Slugger’s Daily Blogburst…

Right after a time off, here’s the return of the daily blogburst… If you have candidate posts for inclusion you can mail them to Kicking off with Gerard, who notes that Benedict did not get a fraction of the Brickbats for loving up to Capitalism than he did for attacking Gays. But, says Gerard, if he really wants to love up to the global market economy he might need to look at that little matter of Papal Infallibility…- Perhaps he ought to have a wee word with his English Primate, who still thinks the “preferential option for the poor” is a constant theme in Catholic social teaching.”

– Rick to do ‘cold turkey for a whole week. Good luck!!!

– JL is on to that old Irish political saw of a nation that likes to talk left but unerringly votes right. And he has the figures to prove it. In Dail Eireann there are a total of 166 seats; of he reckons 32 are Left and 134 on the Right. JL reckons the left needs to quit whinging and get organised.

– Malcolm tells the story of how Tony Gregory wangled IR£80 Million out of Charlie Haughey, and the distain it earned him from others on the left…

– Simon points to an nifty wee Oireachtas mashup tool. Nice idea. But it doesn’t work…

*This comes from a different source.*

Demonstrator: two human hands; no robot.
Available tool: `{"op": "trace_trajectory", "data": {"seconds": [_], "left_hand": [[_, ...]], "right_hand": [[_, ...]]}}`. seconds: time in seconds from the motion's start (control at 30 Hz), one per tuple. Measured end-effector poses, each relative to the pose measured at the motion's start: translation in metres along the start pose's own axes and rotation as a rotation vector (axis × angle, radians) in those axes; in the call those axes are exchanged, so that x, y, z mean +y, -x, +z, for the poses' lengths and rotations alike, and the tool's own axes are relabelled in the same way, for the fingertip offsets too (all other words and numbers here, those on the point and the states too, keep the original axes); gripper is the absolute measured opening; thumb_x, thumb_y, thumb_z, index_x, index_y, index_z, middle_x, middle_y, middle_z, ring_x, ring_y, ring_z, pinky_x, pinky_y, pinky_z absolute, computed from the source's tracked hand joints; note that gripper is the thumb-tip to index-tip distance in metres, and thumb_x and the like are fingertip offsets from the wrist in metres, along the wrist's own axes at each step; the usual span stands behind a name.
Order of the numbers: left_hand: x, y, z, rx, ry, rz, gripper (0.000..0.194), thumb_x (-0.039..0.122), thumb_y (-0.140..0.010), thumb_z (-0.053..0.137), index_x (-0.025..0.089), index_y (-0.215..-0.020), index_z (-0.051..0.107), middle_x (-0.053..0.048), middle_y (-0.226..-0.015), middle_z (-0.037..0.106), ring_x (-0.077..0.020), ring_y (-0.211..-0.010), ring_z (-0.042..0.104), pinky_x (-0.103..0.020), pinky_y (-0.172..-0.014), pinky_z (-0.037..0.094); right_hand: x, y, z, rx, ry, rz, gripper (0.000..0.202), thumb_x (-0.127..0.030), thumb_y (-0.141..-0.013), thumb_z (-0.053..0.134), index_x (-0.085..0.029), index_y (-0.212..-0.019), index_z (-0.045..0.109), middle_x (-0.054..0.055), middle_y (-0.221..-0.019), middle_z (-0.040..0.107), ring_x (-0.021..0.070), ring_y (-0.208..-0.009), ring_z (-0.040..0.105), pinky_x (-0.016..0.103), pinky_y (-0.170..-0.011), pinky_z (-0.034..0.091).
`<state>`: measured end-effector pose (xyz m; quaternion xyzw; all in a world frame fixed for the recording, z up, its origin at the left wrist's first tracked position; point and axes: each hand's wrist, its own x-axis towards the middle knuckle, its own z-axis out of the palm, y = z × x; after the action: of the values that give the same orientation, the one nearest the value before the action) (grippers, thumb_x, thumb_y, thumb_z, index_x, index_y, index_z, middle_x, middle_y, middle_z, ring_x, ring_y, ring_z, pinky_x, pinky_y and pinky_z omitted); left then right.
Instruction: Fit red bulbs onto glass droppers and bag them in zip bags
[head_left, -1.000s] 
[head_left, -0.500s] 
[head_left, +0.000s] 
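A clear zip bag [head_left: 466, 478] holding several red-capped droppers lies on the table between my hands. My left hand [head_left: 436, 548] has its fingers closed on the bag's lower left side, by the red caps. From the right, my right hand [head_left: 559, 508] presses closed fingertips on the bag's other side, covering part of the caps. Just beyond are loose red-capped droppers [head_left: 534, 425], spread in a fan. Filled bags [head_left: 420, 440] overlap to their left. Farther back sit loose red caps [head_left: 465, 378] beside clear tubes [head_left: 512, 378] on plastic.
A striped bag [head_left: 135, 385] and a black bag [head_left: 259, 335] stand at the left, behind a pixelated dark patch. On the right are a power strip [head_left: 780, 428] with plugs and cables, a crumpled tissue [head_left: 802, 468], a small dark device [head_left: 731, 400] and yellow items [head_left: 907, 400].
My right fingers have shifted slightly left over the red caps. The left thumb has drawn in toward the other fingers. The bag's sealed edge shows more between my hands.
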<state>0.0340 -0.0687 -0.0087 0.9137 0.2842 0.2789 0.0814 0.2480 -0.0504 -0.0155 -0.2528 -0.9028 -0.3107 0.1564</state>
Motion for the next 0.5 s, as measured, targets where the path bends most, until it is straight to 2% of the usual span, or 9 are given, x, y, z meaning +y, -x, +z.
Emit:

– Red Mum’s got a great piece of improv from the States

– Staff at Bobballs have a new competition going: the most inappropriate use of PR photos online. Good luck with that; we’ll expect plenty more where that came from… Oh, and there’s the pain of being a weekly.

– Johnny turns his gaze towards Gaza and the strange case of 75 Palestinians shot by Hamas activists in the legs

– Liam sees the crisis from another angle

– Chekov reckons the paradox in Cameron’s recipe for getting the UK out of the global recession is because the situation itself is paradoxical

– Splintered goes what looks to me to be an erudite rant on the inner cultural complexities of the SWP

– And in other news from the Sentinel Waterford Wedgewood to shift to Dubai and to take the county with them

Mick is founding editor of Slugger. He has written papers on the impacts of the Internet on politics and the wider media and is a regular guest and speaking events across Ireland, the UK and Europe. Twitter: @MickFealty

  • John 45

    Papacy & Capitalism etc.. I always thought it a bit artificial that John Paul II and even Benedict used to go on about the defects of Capitalism and so forth when the world economy was doing so well. I used to think – don’t upset the apple cart. I never saw them as approving ‘Globalization’.

  • Lidl Richard

    Funny how someone checked up Benedict’s speech and could not find what some commentators on another commentators found.

    You could make it up.

  • Rory Carr

    It is of course perfectly ridiculous for a Pope to issue a pompous statement on political economy. Although not quite as ridiculous as being foolish enough to listen the even more pompous statements of political leaders who have no idea whatsoever what it might cost, either in actual terms or as a slice of available income, to buy a loaf of bread or a pint of milk or how much it might cost a mother of children to top up her electricity card in order to provide light, heat and power to nurture her children.

    Nor will such mealy- mouthed liberal pietisms as, “The poor must be allowed a voice” either serve. Until such times as the oppression of struggling for existence becomes intolerable and the poor and oppressed roar such that their united voice strikes very terror into the hearts of popes and princes and bankers and captains of industry will there be any hope of redress.

    What has been taken from the masses – their dignity, their freedom to give of their all to life and society and the full value of the product of their social labour, must be forcefully wrested back and only they united en masse can do that. Therein will they find their true holiness.

    It is a truth universally acknowledged that the greatest obstacle on the road to spiritual well-being is the individual’s ego and the greatest obstacle to overcoming that ego is singular introspection which only serves to feed it. Those furthest along that path to holiness are the sweaty, foul-mouthed masses who congregate together engaging roughly and with great genuine tenderness towards each other such as the pampered middle classes, the rich and pietous prelates with their rules of guarded decorum are incapable of. Until they can grasp this simple truth and themselves live and engage as honest members of society then popes and cardinals and preachers should stay silent. It was Christ’s living example that drew the masses to him. Only afterwards did they have any reason to listen to him preach.

    “I yearn”, said darling Danton, “for the day when the last princeling is hanged by the entrails of the last bishop.”

    What sweet good practice of euthanasia that would be. Let us then pray, “God speed the day”.